First, let's install any dependent packages:

In [None]:
%pip install --upgrade --no-cache-dir python-dotenv dazbo-commons pytubefix moviepy yt_dlp

In [None]:
import IPython
from IPython.display import display
from IPython.core.display import Markdown

import logging
import re
import io
import sys
from pathlib import Path
from dataclasses import dataclass
import dazbo_commons as dc
from dotenv import load_dotenv

In [None]:
# Colab requires an older version of Ipykernel
if not "google.colab" in sys.modules:
    pass
    %pip install --upgrade --no-cache-dir ipykernel


### Logging

Now we'll setup logging. Here I'm using coloured logging from my [dazbo-commons](https://pypi.org/project/dazbo-commons/) package. Feel free to change the logging level.

In [None]:
# Setup logging
APP_NAME="dazbo-yt-demos"
logger = dc.retrieve_console_logger(APP_NAME)
logger.setLevel(logging.DEBUG)
logger.info("Logger initialised.")
logger.debug("DEBUG level logging enabled.")

### File Locations

Here we initialise some file path locations, e.g. an output folder.

In [None]:
locations = dc.get_locations(APP_NAME)
for attribute, value in vars(locations).items():
    logger.debug(f"{attribute}: {value}")

### Utility Functions

In [None]:
def clean_filename(filename):
    """ Create a clean filename by removing unallowed characters. """
    pattern = r'[^a-zA-Z0-9._\s-]'
    return  re.sub(pattern, '_', filename)

### Install Additional Packages You May Need

You can run the cell below, but it may not work on your OS.
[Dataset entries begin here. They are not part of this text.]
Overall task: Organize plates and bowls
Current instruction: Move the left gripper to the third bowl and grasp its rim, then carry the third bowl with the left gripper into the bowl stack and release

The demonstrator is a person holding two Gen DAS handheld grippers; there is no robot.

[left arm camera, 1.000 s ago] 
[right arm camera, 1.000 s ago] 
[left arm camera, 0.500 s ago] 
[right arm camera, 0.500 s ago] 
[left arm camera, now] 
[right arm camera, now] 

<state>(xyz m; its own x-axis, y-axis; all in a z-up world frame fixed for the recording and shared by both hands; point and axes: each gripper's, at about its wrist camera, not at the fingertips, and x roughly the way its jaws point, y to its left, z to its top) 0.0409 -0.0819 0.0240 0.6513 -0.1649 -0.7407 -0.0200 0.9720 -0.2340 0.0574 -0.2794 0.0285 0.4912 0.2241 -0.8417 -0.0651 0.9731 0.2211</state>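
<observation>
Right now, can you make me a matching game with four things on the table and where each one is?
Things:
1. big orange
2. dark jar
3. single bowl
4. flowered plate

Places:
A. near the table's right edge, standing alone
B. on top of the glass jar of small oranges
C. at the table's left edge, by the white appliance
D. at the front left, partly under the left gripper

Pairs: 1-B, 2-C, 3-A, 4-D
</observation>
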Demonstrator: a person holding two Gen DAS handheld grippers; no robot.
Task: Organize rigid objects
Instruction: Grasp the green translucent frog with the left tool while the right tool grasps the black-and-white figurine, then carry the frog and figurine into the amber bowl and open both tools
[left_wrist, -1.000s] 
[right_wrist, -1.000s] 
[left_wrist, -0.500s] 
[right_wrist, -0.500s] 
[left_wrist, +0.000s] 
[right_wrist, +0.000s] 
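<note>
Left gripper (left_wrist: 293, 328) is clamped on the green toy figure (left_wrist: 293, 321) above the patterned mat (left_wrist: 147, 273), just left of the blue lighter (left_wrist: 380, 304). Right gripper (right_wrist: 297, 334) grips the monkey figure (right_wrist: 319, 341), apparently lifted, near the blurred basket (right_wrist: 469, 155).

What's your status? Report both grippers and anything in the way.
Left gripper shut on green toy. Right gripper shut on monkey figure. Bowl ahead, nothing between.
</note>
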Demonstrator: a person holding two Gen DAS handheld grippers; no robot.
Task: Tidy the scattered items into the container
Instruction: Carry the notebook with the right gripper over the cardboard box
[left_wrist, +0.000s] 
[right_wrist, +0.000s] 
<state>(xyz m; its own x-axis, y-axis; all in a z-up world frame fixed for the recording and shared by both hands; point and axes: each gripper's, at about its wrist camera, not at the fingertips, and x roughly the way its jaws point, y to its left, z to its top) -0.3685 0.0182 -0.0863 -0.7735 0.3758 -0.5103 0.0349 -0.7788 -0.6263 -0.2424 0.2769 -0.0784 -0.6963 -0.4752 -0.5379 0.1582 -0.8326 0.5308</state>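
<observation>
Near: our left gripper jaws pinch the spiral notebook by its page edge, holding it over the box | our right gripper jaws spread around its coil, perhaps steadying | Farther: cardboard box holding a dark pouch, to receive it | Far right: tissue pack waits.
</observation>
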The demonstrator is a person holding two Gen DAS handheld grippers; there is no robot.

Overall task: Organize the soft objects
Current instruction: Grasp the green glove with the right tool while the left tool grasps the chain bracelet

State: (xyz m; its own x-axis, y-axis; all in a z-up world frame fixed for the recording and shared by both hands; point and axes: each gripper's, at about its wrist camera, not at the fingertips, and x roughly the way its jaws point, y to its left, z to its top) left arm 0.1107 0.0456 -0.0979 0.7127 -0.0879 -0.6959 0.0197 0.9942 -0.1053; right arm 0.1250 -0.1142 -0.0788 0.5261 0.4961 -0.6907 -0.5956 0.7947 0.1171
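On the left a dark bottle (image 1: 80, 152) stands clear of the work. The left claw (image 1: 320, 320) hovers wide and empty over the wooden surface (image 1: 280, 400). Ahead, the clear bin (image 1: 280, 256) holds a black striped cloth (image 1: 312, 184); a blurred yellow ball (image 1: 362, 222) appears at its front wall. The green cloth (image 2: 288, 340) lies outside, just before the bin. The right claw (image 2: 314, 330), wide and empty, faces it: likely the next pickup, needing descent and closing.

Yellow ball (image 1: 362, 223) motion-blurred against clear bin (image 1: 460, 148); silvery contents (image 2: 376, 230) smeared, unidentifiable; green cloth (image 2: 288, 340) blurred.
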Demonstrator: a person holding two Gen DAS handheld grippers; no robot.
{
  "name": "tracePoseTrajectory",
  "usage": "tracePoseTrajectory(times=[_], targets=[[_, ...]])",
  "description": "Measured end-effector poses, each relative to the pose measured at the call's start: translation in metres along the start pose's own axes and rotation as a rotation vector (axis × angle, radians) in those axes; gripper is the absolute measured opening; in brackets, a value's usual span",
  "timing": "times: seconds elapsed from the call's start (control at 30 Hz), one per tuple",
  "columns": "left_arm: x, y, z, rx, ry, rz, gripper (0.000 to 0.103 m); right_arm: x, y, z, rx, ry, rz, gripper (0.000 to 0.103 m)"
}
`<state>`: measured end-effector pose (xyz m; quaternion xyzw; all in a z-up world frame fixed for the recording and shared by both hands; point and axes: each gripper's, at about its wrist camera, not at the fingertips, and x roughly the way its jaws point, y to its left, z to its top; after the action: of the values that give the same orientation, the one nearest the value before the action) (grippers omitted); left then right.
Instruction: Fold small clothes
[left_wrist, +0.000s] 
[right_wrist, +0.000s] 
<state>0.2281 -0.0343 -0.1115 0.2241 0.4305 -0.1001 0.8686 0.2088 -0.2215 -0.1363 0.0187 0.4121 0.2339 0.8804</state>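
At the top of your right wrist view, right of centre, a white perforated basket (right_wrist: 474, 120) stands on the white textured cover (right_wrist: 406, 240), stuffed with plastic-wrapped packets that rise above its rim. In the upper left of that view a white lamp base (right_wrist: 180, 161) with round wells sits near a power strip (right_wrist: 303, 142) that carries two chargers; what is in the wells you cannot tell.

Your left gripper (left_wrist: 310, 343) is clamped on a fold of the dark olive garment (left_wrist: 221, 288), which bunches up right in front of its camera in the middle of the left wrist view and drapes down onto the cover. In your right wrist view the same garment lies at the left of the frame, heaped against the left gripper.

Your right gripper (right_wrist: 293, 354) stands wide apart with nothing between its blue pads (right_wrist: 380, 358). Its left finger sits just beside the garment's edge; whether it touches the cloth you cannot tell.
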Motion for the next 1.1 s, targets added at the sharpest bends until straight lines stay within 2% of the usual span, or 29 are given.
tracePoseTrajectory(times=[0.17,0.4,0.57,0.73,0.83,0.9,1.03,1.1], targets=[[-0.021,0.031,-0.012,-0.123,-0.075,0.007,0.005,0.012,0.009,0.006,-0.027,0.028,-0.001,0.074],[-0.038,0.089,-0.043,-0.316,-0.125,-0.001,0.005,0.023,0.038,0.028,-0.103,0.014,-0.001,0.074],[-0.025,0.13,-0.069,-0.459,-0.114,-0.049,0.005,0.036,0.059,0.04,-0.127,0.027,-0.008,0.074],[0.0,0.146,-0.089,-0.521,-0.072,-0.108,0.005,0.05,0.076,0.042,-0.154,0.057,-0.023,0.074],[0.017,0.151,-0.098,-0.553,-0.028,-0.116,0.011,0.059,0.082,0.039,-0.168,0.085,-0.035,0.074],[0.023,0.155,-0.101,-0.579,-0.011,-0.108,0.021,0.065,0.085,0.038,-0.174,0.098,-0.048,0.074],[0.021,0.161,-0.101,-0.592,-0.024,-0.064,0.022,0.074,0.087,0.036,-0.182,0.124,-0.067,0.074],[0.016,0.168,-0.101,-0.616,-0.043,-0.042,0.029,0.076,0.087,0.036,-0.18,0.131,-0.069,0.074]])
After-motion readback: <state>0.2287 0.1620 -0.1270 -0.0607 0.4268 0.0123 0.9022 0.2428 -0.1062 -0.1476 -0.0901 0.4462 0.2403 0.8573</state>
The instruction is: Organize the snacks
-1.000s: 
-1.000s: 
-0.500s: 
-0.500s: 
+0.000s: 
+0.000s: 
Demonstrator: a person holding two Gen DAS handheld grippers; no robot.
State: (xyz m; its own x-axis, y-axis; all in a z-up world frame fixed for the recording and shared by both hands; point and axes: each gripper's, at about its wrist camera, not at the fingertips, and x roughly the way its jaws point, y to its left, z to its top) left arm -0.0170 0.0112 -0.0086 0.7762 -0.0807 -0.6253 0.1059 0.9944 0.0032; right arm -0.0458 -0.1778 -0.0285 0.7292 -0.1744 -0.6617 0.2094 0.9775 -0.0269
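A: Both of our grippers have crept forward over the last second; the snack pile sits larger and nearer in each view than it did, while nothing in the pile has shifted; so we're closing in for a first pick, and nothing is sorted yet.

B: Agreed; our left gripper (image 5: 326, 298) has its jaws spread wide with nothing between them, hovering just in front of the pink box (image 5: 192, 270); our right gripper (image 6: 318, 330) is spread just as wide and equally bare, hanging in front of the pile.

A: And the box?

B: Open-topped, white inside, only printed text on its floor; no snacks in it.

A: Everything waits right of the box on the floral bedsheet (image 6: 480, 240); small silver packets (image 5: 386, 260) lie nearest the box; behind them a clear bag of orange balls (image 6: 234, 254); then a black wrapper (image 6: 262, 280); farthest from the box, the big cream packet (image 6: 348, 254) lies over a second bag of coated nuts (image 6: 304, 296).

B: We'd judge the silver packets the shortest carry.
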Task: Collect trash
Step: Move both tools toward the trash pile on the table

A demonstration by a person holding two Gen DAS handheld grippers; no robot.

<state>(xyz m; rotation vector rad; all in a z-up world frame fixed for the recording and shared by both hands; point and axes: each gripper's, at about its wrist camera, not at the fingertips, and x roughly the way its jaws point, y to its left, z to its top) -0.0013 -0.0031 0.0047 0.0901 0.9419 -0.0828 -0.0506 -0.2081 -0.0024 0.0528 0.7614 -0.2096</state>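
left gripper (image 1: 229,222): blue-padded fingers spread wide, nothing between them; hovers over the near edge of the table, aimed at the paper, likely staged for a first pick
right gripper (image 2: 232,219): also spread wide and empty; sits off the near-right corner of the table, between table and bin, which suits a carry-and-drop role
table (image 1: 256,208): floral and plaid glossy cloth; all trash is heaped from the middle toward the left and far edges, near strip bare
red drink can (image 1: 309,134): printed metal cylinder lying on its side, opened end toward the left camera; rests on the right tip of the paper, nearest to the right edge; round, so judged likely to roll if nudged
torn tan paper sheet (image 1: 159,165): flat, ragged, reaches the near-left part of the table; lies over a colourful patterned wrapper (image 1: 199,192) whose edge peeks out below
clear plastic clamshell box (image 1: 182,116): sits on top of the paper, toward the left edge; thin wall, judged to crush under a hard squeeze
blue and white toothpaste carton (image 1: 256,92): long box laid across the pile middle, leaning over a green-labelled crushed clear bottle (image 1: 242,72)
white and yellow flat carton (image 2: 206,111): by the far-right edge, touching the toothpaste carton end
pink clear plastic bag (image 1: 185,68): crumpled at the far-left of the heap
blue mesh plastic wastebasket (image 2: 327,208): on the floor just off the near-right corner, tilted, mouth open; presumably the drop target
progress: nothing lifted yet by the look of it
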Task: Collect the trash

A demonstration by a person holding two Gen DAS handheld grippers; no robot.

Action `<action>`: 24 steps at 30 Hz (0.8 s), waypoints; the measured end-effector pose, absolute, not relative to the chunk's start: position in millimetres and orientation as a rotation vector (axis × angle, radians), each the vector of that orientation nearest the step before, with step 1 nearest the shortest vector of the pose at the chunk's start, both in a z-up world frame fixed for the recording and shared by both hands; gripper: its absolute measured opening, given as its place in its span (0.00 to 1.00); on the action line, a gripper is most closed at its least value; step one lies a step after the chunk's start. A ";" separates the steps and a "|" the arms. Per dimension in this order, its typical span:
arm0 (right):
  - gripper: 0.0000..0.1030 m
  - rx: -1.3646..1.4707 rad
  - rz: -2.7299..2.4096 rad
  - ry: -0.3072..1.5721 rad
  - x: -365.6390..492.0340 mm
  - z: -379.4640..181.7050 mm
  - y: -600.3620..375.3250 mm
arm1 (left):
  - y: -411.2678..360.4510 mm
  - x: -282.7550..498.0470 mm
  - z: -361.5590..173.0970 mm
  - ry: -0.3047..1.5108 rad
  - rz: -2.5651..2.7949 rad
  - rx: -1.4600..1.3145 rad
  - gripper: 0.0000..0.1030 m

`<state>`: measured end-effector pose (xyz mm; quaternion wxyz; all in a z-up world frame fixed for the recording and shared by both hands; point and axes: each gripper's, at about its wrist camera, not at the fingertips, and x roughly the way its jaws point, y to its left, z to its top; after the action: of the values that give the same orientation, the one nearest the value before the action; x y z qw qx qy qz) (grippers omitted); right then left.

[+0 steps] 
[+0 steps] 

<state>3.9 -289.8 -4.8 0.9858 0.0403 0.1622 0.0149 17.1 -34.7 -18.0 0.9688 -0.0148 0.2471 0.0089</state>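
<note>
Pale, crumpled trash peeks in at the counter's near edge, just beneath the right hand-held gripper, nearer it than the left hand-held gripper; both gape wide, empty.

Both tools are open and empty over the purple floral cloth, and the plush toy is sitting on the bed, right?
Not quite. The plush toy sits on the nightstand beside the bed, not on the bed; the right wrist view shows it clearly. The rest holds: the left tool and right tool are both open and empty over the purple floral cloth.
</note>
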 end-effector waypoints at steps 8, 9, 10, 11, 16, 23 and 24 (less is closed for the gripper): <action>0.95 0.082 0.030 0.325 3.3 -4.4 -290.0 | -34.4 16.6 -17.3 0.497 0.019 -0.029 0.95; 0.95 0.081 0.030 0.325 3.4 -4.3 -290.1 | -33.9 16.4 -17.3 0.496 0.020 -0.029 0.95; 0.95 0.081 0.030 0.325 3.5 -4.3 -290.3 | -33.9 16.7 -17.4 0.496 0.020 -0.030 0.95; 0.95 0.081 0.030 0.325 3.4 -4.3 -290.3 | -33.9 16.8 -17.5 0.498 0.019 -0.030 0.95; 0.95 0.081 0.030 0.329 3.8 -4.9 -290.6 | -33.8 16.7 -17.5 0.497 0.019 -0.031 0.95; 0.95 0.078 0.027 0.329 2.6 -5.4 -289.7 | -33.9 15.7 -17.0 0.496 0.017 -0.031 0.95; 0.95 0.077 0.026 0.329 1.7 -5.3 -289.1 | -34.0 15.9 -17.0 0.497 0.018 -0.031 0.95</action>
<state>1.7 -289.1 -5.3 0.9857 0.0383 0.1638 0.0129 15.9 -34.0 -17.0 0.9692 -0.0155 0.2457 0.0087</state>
So you might need to install packages manually, e.g.

<table>
  <col style="width:10%">
  <col style="width:45%">
  <col style="width:45%"> <!-- Adjust as needed or remove for auto-sizing -->
  <tr>
    <th>Package</th>
    <th>Purpose</th>
    <th>Install Command</th>
  </tr>
  <tr>
    <td><a href="https://ffmpeg.org/">ffmpeg</a></td>
    <td>A useful utility for video and audio format conversion. Many Python libraries use it. It will not generally be used by this notebook, but if you run into errors requiring ffmpeg, you will want to run this section.</td>
    <td>Linux: <code>sudo apt install ffmpeg</code><br>Windows: <code>winget install ffmpeg</code></td>
  </tr>
  <tr>
    <td><a href="https://xiph.org/flac/download.html">FLAC</a></td>
    <td>The Python <code>speech_recognition</code> library uses the FLAC utility to convert audio files into a format that can be processed for speech recognition.</td>
    <td>Linux: <code>sudo apt install flac</code><br>Windows: Download the latest</td>
  </tr>
</table>




In [None]:
import os
import platform
import subprocess

def run_command(command):
    """Run a shell command and print its output in real-time."""
    process = subprocess.Popen(
        command,
        shell=True,
        stdout=subprocess.PIPE,
        stderr=subprocess.PIPE
    )

    # Read and print the output line by line
    if process.stdout is not None:
        for line in iter(process.stdout.readline, b''):
            logger.info(line.decode().strip())
        process.stdout.close()

    process.wait()

def install_software(appname: str):
    os_name = platform.system()
    logger.info(f"Installing {appname} on {os_name}...")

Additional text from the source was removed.